Date of Award

2021

Degree Name

Master of Arts (Thesis)

Schools and Centres

Arts & Sciences

First Supervisor

Annette Seeman

Second Supervisor

Joan Wardrop

Abstract

In this practice-led creative research, being both artist and identical twin, I examine sameness and difference in the relationships between two people and between multiple objects/creative works. Through the inherent ability of printmaking processes to produce multiples and the attendant installation opportunities created by punctuated space, I unfold and re-tell a doubled and ambiguous understanding of being in the world. Martin Heidegger’s notion of Being-in-the-world (Dasein) underpins and situates my understanding of being in the world, thrown into a world as an individual, and my existence as a double: being in the world with others. I relate his thinking through Barbara Bolt’s interpretation of Heidegger’s Dasein to the artist’s making to seek new ways of understanding Dasein / being-there. The work I make is a metaphor for investigating how I understand the world around me. To do this, I discuss tacit methodology and draw together the ‘what’, ‘how’ and ‘why’, which forms and informs a praxical knowledge, a knowledge that comes from doing and its reflective dimension. By investigating practices by both historical and contemporary artists who employ the diptych as a device to present works as an interconnected pair, I position my forms of the diptych to create relationships of closeness and separation, together | apart.

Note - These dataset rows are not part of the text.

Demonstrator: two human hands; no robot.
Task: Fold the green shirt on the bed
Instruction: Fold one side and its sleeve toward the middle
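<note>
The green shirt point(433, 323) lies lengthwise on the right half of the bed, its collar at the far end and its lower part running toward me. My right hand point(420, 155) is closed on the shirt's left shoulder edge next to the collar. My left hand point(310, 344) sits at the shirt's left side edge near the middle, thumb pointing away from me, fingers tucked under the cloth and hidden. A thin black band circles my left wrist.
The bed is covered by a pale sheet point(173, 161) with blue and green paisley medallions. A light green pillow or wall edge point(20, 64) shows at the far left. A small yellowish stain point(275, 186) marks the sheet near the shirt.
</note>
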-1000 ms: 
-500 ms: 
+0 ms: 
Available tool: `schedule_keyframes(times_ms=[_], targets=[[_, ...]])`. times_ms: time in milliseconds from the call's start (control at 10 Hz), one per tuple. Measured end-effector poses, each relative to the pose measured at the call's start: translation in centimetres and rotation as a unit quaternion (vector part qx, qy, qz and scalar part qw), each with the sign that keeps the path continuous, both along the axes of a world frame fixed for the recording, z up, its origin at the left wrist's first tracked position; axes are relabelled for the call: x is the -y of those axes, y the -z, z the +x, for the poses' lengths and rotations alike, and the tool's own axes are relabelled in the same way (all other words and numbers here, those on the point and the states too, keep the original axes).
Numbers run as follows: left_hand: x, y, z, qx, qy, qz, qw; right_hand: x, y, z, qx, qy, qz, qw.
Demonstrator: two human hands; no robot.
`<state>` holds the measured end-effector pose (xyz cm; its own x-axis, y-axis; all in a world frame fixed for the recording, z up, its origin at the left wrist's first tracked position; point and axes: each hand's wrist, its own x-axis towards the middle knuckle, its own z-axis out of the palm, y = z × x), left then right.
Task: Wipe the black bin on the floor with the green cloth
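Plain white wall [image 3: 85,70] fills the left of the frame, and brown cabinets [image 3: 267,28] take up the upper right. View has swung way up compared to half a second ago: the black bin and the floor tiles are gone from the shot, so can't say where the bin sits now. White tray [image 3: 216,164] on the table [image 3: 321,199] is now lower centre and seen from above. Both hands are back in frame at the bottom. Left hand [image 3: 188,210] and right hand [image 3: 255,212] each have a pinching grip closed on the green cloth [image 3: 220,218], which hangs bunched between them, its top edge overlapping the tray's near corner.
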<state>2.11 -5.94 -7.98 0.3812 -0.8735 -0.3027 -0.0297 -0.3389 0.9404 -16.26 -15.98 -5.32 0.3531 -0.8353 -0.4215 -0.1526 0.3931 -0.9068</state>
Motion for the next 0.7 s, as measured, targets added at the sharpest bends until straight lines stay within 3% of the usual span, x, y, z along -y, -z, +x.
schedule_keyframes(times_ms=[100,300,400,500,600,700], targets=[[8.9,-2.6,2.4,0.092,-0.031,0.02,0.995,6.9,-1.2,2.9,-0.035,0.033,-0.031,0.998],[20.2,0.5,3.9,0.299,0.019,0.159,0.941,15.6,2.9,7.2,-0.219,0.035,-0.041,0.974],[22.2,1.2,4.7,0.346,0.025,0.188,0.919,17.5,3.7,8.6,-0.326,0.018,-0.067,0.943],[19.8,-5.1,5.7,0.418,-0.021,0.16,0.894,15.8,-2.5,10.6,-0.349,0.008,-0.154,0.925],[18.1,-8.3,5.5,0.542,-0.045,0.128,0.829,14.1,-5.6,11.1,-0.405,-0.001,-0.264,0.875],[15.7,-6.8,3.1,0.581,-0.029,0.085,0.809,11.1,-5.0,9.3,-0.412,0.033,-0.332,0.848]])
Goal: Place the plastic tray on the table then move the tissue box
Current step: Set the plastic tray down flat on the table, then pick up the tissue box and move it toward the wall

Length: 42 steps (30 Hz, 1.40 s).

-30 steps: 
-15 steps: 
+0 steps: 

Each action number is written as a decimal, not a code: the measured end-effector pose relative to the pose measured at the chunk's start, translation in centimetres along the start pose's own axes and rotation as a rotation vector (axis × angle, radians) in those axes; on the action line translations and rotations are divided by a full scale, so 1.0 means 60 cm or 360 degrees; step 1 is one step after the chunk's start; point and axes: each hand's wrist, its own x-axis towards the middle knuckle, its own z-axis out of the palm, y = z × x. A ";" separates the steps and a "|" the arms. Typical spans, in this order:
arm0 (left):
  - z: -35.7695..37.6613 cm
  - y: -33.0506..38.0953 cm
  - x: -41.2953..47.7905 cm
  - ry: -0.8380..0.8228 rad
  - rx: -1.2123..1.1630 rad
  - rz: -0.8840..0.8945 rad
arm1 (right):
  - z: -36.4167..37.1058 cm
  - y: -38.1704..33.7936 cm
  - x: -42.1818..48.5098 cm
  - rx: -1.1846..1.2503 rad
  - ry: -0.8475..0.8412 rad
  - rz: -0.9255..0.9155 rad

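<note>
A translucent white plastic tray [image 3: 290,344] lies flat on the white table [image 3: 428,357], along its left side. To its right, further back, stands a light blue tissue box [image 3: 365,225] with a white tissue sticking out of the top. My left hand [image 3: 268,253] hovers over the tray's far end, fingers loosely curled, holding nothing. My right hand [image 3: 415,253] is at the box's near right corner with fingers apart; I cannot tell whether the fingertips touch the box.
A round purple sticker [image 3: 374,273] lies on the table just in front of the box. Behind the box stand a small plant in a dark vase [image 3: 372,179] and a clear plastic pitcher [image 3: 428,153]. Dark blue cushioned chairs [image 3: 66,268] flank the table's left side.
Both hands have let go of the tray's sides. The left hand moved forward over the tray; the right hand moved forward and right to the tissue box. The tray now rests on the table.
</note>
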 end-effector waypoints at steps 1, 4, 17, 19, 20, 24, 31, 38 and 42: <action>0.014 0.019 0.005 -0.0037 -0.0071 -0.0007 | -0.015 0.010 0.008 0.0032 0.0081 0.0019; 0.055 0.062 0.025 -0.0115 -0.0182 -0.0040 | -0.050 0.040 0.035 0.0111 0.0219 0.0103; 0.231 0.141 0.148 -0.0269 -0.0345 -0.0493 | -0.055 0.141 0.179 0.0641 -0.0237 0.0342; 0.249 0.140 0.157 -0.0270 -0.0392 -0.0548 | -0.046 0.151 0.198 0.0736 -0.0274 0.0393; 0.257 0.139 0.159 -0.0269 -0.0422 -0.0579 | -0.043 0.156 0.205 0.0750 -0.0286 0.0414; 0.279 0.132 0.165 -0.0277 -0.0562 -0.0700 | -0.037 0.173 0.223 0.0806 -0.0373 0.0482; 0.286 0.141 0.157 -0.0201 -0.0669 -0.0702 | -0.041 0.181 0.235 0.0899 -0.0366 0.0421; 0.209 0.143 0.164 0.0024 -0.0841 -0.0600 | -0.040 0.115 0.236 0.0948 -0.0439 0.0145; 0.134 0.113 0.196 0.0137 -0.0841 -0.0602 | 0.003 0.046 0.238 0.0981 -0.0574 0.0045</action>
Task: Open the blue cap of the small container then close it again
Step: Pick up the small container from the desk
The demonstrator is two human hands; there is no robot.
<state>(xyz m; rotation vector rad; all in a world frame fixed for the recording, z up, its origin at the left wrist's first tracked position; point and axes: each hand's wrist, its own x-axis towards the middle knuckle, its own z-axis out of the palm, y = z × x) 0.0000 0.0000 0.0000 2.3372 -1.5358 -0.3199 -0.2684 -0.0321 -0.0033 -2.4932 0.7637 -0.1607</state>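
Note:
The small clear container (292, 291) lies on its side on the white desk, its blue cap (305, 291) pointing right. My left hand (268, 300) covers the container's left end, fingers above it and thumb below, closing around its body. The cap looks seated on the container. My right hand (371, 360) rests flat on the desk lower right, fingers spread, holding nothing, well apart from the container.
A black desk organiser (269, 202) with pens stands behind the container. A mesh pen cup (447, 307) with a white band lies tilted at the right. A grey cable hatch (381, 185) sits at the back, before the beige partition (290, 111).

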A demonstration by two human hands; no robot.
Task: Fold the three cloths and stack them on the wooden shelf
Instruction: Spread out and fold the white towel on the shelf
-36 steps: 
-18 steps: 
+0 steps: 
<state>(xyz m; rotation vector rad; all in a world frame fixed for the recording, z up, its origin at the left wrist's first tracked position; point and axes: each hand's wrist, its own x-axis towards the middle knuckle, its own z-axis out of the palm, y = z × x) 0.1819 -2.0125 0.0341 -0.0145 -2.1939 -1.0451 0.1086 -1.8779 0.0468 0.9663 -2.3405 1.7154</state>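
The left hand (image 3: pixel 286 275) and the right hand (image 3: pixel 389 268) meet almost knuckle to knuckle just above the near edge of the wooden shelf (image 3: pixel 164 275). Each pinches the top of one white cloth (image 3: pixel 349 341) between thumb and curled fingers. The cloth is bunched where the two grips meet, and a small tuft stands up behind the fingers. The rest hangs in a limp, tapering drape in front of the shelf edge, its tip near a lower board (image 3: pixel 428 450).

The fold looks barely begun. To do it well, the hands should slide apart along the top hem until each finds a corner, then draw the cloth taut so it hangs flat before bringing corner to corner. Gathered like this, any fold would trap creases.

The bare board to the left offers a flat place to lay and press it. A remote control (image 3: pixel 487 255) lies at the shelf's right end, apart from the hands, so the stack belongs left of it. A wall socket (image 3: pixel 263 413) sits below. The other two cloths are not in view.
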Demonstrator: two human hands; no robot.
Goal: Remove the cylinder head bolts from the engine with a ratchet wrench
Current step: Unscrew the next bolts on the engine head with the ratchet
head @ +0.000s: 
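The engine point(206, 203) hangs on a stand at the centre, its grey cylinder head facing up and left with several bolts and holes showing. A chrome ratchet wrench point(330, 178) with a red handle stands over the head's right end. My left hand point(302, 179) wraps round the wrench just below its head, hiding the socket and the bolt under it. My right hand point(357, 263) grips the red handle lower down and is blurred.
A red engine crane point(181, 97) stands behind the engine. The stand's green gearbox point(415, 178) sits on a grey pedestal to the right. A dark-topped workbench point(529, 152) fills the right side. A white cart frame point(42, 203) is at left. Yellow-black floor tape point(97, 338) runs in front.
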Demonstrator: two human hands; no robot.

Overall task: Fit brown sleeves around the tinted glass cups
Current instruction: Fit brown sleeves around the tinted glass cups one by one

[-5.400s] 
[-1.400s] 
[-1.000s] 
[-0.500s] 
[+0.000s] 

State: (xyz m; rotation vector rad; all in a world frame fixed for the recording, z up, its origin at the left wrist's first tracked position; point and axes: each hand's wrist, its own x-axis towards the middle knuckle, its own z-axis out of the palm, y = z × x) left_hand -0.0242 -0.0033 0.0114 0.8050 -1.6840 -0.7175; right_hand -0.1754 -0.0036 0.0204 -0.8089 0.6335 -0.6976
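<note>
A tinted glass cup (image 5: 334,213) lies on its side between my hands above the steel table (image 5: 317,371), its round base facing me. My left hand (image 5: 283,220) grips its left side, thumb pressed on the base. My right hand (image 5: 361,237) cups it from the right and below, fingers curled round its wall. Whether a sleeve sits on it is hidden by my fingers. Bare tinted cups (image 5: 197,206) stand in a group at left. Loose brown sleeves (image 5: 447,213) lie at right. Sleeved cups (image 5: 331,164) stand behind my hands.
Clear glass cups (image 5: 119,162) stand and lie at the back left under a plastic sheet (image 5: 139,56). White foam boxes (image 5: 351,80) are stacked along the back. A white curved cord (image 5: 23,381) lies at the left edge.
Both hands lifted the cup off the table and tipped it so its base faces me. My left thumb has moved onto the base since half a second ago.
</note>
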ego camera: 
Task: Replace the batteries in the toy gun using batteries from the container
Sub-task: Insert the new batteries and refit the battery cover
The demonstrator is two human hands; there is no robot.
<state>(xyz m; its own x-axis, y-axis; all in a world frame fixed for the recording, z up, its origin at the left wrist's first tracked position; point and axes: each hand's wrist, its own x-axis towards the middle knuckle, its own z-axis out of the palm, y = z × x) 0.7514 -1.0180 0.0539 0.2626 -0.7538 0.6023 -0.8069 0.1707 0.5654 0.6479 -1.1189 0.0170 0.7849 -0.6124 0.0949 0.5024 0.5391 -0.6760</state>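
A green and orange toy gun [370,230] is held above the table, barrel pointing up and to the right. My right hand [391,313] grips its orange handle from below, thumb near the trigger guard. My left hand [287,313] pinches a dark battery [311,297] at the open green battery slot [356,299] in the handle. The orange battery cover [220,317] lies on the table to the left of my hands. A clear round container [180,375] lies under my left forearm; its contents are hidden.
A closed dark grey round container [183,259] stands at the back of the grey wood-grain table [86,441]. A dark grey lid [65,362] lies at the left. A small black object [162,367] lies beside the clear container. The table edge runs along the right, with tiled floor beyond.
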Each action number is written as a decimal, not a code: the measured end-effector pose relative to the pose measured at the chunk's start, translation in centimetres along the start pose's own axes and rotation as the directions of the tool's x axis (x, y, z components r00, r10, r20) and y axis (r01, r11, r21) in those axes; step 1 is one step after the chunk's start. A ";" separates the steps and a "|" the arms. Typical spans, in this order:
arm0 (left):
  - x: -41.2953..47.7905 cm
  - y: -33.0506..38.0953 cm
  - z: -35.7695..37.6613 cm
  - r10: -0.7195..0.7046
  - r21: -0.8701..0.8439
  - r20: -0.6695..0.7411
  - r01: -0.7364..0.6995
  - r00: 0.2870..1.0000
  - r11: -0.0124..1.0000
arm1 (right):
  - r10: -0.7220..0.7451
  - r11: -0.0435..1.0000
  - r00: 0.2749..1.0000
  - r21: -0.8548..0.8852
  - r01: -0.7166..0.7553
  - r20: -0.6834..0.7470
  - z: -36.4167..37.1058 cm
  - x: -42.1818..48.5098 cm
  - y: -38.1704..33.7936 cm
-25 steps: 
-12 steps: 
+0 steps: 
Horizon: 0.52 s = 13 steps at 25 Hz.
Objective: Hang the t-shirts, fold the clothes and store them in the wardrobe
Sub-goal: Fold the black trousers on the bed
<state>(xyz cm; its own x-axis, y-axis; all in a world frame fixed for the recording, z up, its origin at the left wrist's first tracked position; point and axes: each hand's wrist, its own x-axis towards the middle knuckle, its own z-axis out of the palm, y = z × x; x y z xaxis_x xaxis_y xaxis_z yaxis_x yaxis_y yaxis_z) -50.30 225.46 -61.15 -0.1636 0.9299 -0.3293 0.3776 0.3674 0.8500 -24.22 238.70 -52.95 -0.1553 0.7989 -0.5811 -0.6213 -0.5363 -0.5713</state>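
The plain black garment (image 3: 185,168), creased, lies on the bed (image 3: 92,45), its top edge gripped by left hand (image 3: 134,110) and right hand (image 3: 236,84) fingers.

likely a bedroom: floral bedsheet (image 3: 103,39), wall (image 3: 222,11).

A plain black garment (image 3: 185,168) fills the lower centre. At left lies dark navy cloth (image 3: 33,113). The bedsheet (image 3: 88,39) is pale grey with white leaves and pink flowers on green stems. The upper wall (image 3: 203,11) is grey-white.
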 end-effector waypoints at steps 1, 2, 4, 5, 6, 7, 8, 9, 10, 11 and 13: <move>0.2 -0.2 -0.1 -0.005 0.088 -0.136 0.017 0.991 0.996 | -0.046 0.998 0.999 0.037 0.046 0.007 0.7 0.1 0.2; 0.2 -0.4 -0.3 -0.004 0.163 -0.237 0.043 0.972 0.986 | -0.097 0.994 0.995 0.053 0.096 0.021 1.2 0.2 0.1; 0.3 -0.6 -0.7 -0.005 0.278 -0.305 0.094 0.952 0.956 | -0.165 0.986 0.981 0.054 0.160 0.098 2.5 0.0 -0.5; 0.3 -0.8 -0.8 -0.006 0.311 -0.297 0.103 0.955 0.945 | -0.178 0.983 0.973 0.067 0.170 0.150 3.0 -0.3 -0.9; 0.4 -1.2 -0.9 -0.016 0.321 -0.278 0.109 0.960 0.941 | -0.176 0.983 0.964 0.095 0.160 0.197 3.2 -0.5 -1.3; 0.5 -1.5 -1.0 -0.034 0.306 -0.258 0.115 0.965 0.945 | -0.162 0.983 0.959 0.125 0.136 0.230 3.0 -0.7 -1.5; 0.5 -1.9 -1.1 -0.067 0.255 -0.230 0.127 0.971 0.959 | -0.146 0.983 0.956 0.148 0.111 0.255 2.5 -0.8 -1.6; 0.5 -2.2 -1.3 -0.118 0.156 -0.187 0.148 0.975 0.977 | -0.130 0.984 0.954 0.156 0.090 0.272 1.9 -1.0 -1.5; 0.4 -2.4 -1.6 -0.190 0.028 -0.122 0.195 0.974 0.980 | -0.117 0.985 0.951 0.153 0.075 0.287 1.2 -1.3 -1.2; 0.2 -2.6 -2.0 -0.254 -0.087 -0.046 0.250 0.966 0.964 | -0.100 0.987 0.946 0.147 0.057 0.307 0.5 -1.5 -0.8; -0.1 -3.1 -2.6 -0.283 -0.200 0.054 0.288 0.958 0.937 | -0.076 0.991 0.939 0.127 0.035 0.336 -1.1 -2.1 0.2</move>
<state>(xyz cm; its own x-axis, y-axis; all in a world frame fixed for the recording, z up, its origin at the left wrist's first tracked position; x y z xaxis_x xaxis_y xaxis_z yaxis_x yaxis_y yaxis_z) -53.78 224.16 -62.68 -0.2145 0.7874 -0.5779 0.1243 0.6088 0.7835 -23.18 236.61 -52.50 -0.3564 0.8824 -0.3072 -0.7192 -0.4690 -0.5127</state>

The space in between two people or artworks—a gap—becomes instrumental in separating while simultaneously relating to and evoking continuation and connection. Imagery derived from and alluding to the body, in a gap between figuration and abstraction, is developed in an iterative, open-ended series of prints. Academic discussions about the nature of studio research are applied and interpreted through creative practice, imparting and enabling both an informed, personally situated perspective and an appraisal of the engagement of other artists, such as Roni Horn, Lesley Duxbury, and Paul Uhlmann, whose practices of ambiguity, in-between spaces and gaps are embedded in the wider field of visual arts practices. This research contributes to a broader field of discussion of understandings of being in the world, of spaces in-between and impermanence as related to unique printmaking practices.